Starting at the top of the records below and ending with the line that contains "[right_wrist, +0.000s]", print each line exactly as written, skipping the pictures.

• _Data entries_:

══════════════════════════════

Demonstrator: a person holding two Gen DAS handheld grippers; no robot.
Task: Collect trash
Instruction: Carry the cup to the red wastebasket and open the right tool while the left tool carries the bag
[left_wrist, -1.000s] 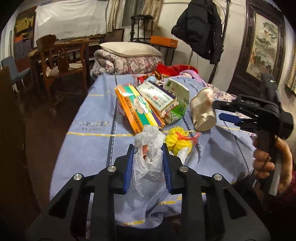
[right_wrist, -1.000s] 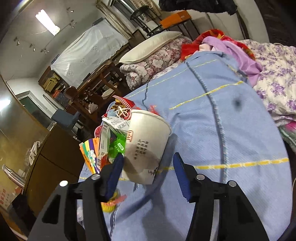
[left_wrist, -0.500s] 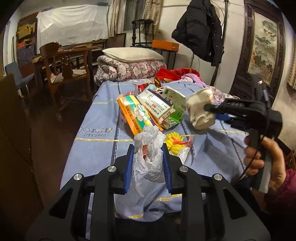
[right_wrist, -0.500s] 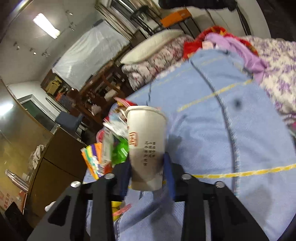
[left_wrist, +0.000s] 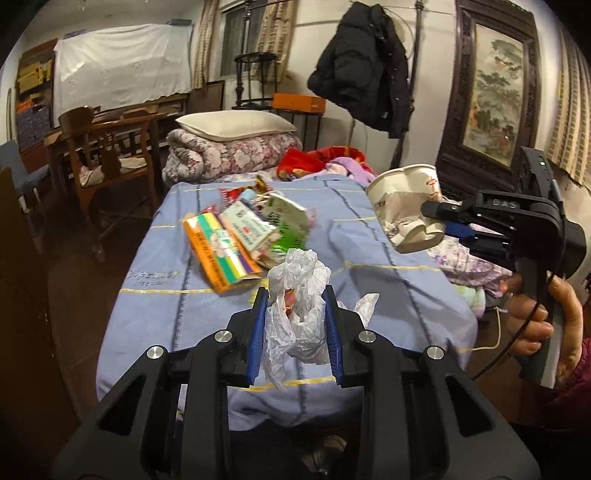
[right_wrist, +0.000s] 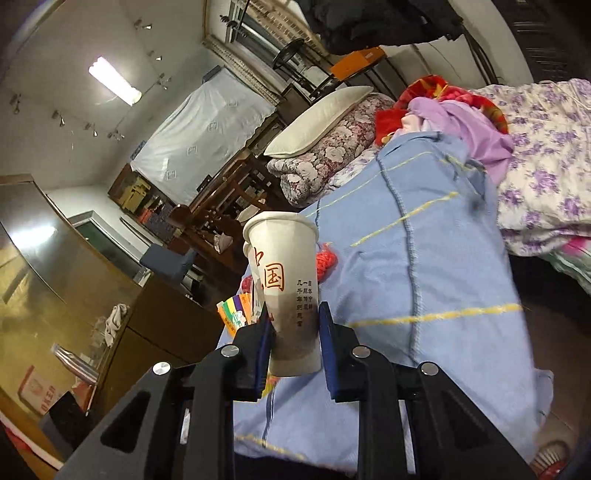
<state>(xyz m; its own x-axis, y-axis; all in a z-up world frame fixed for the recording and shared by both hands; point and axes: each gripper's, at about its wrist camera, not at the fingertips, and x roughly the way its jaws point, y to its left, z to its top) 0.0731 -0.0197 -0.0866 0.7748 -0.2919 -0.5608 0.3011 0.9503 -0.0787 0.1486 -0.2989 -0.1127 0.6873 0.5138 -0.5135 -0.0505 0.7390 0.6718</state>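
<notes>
right now the left gripper (left_wrist: 295, 325) is clamped on a crumpled white plastic bag (left_wrist: 297, 295), its blue pads pressed into both sides of the wad, with something red-orange showing inside the folds. the bag rises above the fingertips and a loose tail hangs down below them, clear of the blue blanket (left_wrist: 177, 302) that covers the bed.

the right gripper (right_wrist: 293, 328) has just been closing its jaws, and they now squeeze a white paper cup (right_wrist: 286, 288) near its base. in the right wrist view the cup stands upright between the pads, with red characters and a column of small dark print on its side and a grey stain low down. in the left wrist view the same cup (left_wrist: 406, 206) shows lifted off the bed, tilted with its mouth toward the upper left, its wall dented where the pads grip it. a hand (left_wrist: 535, 321) wraps the gripper's handle at the right edge.

on the blanket, well apart from both grippers, lies a loose heap of trash: an orange-edged flat box with coloured stripes (left_wrist: 221, 251), a white carton with red print (left_wrist: 247, 225) leaning over it, a green-and-white carton (left_wrist: 288, 221) just beside that, and some red wrappers (left_wrist: 236, 192) behind them. a red mesh bundle (right_wrist: 327, 262) sits on the blanket just behind the cup in the right wrist view.
</notes>
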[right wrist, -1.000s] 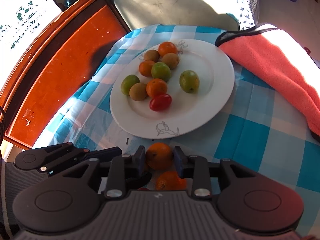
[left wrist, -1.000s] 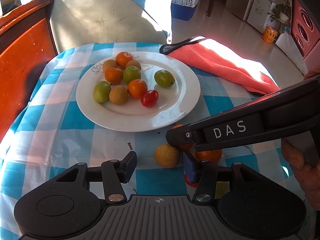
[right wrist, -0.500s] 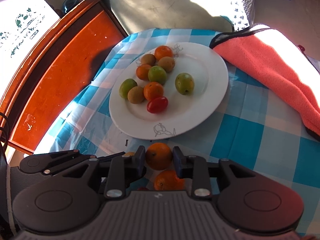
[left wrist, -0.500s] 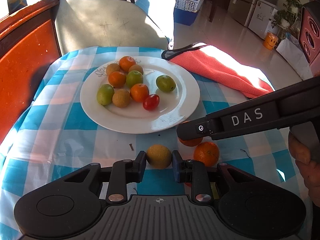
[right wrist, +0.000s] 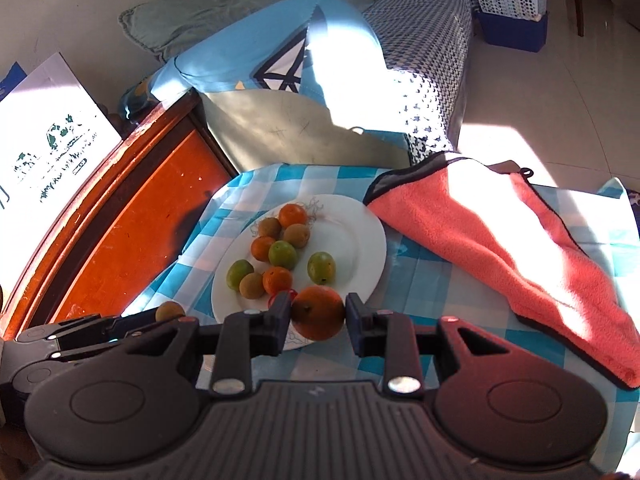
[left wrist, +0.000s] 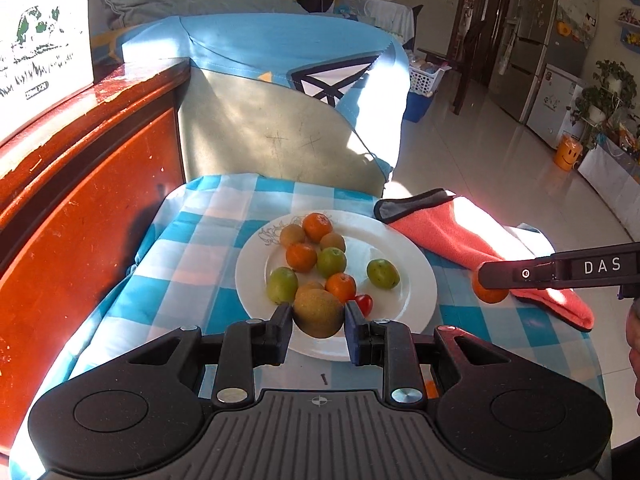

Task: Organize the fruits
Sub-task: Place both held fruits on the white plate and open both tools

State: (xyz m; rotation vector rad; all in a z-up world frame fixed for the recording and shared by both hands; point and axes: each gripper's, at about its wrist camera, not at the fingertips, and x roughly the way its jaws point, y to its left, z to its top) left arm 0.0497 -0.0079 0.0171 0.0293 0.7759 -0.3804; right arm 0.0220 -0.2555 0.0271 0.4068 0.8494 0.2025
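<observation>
A white plate point(left wrist: 408, 252) on the blue checked tablecloth carries several small fruits: oranges, green ones, brown ones and a red tomato point(left wrist: 364, 303). My left gripper point(left wrist: 318, 320) is shut on a brown round fruit point(left wrist: 319, 313), held in the air in front of the plate's near rim. My right gripper point(right wrist: 318, 314) is shut on an orange point(right wrist: 318, 312), also lifted above the plate's point(right wrist: 360, 236) near edge. In the left wrist view the right gripper's finger enters from the right, with that orange point(left wrist: 489, 292) under its tip. In the right wrist view the left gripper point(right wrist: 170, 312) shows at the left with its brown fruit.
A coral towel point(right wrist: 500, 256) lies on the cloth to the right of the plate. A red wooden board point(left wrist: 80, 208) stands along the table's left side. A cushioned seat back point(left wrist: 280, 128) rises behind the table. A person's hand point(left wrist: 634, 328) holds the right gripper.
The left gripper closed on the brown fruit and lifted it off the cloth. The right gripper, holding its orange throughout, rose too. Both now hang higher, and more of the room shows.
</observation>
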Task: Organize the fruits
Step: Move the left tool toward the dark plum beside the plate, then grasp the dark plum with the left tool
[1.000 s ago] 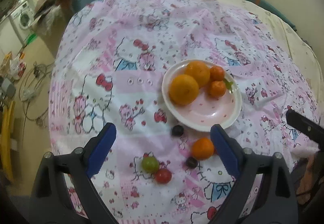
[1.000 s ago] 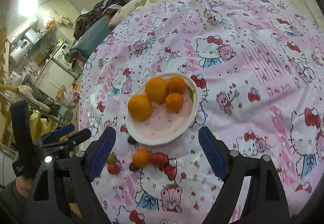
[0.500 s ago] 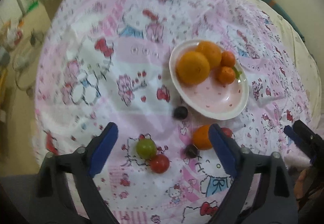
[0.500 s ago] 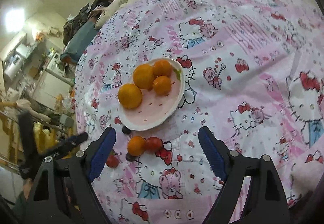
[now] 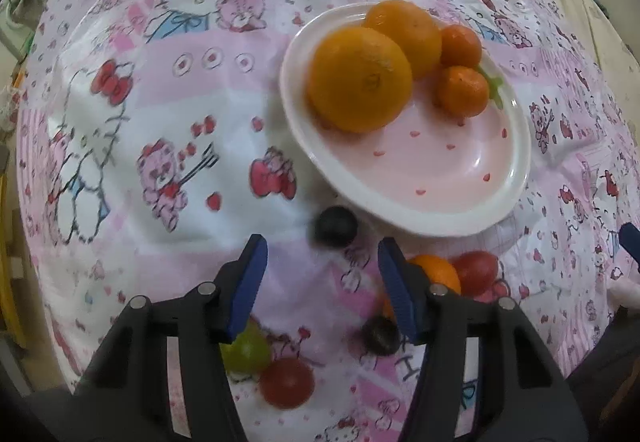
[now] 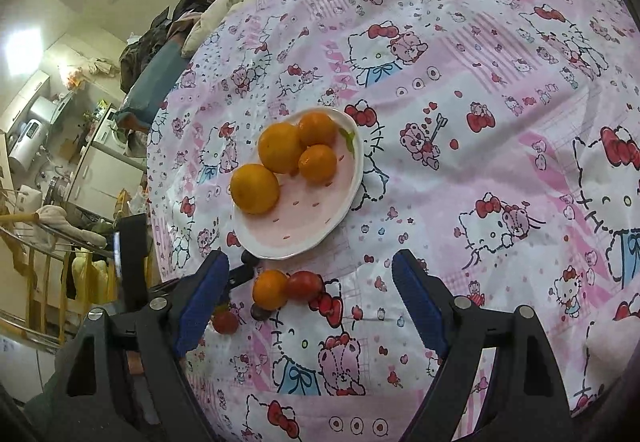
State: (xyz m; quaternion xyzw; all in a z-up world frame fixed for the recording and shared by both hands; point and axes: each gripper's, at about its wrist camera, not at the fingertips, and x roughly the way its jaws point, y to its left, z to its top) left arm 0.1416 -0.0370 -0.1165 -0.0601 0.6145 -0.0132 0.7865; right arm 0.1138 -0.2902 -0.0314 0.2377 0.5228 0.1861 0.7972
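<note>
Holding four oranges (image 5: 360, 80), one plate (image 5: 516, 178); six loose fruits on cloth (image 5: 168, 82)

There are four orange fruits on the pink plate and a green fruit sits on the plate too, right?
Not quite. The green fruit is not on the pink plate; it lies on the bedsheet beside a red fruit, as the left wrist view shows. The four orange fruits are indeed on the plate.

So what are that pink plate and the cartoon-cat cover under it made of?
The plate looks like glazed ceramic, maybe melamine: glossy, with a bright glare spot and a thick white rim. The cover looks like thin woven fabric with a slight sheen: it creases and puckers around the plate.
</note>
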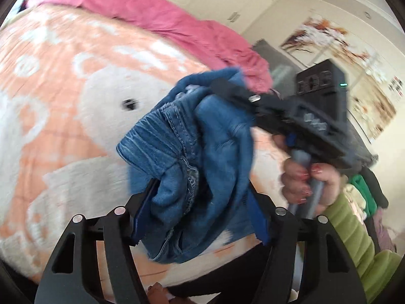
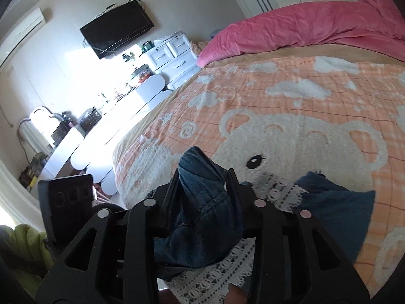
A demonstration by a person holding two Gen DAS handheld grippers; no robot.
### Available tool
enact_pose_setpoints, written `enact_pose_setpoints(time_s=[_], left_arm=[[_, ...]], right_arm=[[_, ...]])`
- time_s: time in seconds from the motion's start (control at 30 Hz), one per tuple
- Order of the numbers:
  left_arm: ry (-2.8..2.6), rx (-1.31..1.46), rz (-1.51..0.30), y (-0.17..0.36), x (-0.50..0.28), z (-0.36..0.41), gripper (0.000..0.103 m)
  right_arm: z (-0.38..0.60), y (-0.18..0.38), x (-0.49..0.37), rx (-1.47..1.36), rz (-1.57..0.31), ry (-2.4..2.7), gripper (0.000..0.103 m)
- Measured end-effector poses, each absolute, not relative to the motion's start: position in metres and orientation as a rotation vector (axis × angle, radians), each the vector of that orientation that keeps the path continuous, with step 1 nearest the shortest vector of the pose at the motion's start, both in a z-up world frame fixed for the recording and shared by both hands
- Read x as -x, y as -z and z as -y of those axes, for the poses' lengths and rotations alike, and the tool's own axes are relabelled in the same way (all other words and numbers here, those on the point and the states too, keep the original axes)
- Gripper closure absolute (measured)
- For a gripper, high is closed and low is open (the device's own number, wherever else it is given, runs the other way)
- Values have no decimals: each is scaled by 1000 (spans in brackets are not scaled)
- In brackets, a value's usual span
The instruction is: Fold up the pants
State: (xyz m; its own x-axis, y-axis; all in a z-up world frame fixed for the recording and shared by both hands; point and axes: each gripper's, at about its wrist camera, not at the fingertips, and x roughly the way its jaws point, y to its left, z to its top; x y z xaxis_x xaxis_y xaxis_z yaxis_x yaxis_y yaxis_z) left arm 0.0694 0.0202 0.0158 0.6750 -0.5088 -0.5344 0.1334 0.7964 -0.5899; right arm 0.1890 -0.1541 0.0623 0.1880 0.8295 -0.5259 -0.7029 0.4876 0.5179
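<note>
The blue denim pants (image 1: 187,157) are bunched and held in the air above the bed. My left gripper (image 1: 200,202) is shut on a thick fold of the denim near the waistband. In the left wrist view my right gripper (image 1: 227,88) comes in from the right, its fingers clamped on the upper edge of the same bundle. In the right wrist view my right gripper (image 2: 202,185) is shut on a dark fold of the pants (image 2: 200,215). More denim (image 2: 336,210) and a white lace fabric (image 2: 283,190) hang below it.
An orange bear-print blanket (image 2: 291,106) covers the bed, with a pink duvet (image 2: 303,27) bunched at its far end. White drawers (image 2: 174,58), a desk and a wall TV (image 2: 116,27) stand left of the bed. A hand in a green sleeve (image 1: 354,223) holds the right gripper.
</note>
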Motion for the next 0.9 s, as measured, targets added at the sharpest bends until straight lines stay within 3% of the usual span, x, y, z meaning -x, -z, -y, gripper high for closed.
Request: enact_pose_setpoints(time_s=[0.07, 0.13, 0.2, 0.5, 0.73, 0.9], left_arm=[[480, 513, -731, -20, -70, 1, 30], [593, 495, -728, -17, -68, 22, 26], [691, 458, -736, -13, -65, 31, 26], [364, 262, -688, -25, -81, -4, 26], [304, 204, -869, -34, -153, 4, 27], [395, 175, -989, 3, -182, 25, 30]], right_arm=[[179, -59, -192, -241, -844, -1046, 45], [206, -53, -193, -291, -830, -1000, 43], [234, -43, -193, -334, -841, -926, 34], [259, -26, -142, -235, -829, -783, 32], [214, -34, -119, -1, -833, -756, 32], [214, -3, -108, 183, -880, -638, 32]])
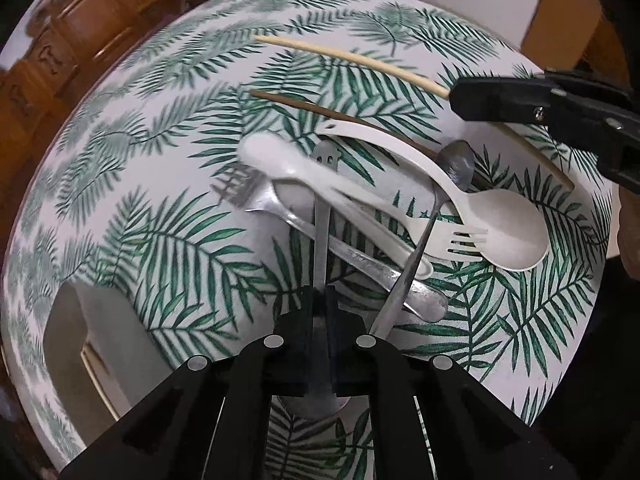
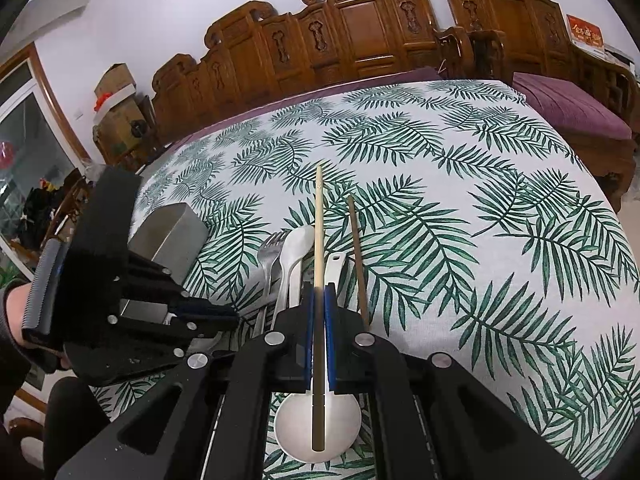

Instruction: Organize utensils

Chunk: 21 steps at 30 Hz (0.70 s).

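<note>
In the left wrist view, my left gripper is shut on the flat handle of a steel spoon, which points away over the pile. The pile holds a white plastic spoon, a white plastic fork, a steel fork, a small steel spoon and a dark chopstick. My right gripper is shut on a pale chopstick, whose tip sticks out over the cloth. In the left wrist view the right gripper enters from the upper right.
A steel utensil holder stands left of the pile, behind the left gripper. The table has a palm-leaf cloth. Carved wooden seats with a purple cushion line its far side. Cardboard boxes stand far left.
</note>
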Tool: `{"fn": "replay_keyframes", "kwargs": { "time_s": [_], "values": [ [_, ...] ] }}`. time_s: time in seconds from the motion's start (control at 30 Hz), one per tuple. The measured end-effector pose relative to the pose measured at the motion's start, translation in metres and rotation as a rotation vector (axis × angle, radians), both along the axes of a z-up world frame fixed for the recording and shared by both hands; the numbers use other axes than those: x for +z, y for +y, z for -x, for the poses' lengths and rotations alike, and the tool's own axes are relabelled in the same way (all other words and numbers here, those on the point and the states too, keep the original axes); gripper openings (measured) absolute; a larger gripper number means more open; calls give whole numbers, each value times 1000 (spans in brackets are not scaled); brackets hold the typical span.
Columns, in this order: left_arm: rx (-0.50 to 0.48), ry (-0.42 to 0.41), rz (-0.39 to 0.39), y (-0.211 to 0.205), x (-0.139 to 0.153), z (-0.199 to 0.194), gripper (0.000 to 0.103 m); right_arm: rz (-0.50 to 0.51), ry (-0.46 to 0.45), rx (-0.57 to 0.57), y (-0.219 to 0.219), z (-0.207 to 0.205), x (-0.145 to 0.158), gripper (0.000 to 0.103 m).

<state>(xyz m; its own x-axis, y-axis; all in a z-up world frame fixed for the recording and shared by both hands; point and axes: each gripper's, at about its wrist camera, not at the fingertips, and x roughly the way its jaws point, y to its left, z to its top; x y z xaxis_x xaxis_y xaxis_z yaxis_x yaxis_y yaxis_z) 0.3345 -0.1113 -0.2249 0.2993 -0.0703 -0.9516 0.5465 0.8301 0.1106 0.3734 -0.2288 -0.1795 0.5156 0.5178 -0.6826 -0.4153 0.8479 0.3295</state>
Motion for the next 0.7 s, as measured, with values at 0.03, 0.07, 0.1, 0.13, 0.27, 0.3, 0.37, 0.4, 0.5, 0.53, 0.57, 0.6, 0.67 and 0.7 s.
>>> {"fn": "replay_keyframes", "kwargs": {
  "time_s": [0.03,0.07,0.1,0.13,0.27,0.3,0.37,0.4,0.5,0.53,0.57,0.6,0.67,0.7],
  "values": [
    [10,-14,-4,1,3,3,4,-1,0,1,0,0,0,6],
    [26,-31,-8,4,7,4,4,0,0,3,1,0,0,6],
    [34,-39,-11,5,10,8,4,0,-1,5,2,1,0,6],
    [44,-50,-19,8,12,5,4,0,-1,8,2,1,0,6],
    [88,-79,-24,19,23,-5,4,-1,-1,11,3,2,1,6],
    [98,-85,-18,22,26,-6,4,-2,-2,11,3,2,2,6],
    [119,-98,-7,27,30,-12,4,-3,-3,12,4,2,2,6],
    [130,-99,4,29,32,-13,4,-5,-7,15,5,3,4,6],
    [165,-112,27,36,36,-13,4,-4,-16,23,10,5,6,6],
    [178,-114,38,38,37,-12,4,-4,-19,26,11,5,8,6],
    [194,-119,50,42,39,-11,4,-4,-23,29,13,7,9,6],
    [206,-124,60,45,41,-10,4,-3,-28,36,16,8,10,6],
    [230,-131,74,52,43,-7,4,4,-34,45,22,10,11,6],
    [241,-137,79,55,44,-6,4,7,-36,49,24,11,12,6]
  ]
}}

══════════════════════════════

• _Written solution_:
Demonstrator: a person holding two Gen DAS handheld grippers; no robot.
Task: Collect trash
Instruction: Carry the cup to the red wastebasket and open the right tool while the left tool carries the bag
[left_wrist, -1.000s] 
[right_wrist, -1.000s] 
[left_wrist, -0.500s] 
[right_wrist, -0.500s] 
[left_wrist, +0.000s] 
[right_wrist, +0.000s] 

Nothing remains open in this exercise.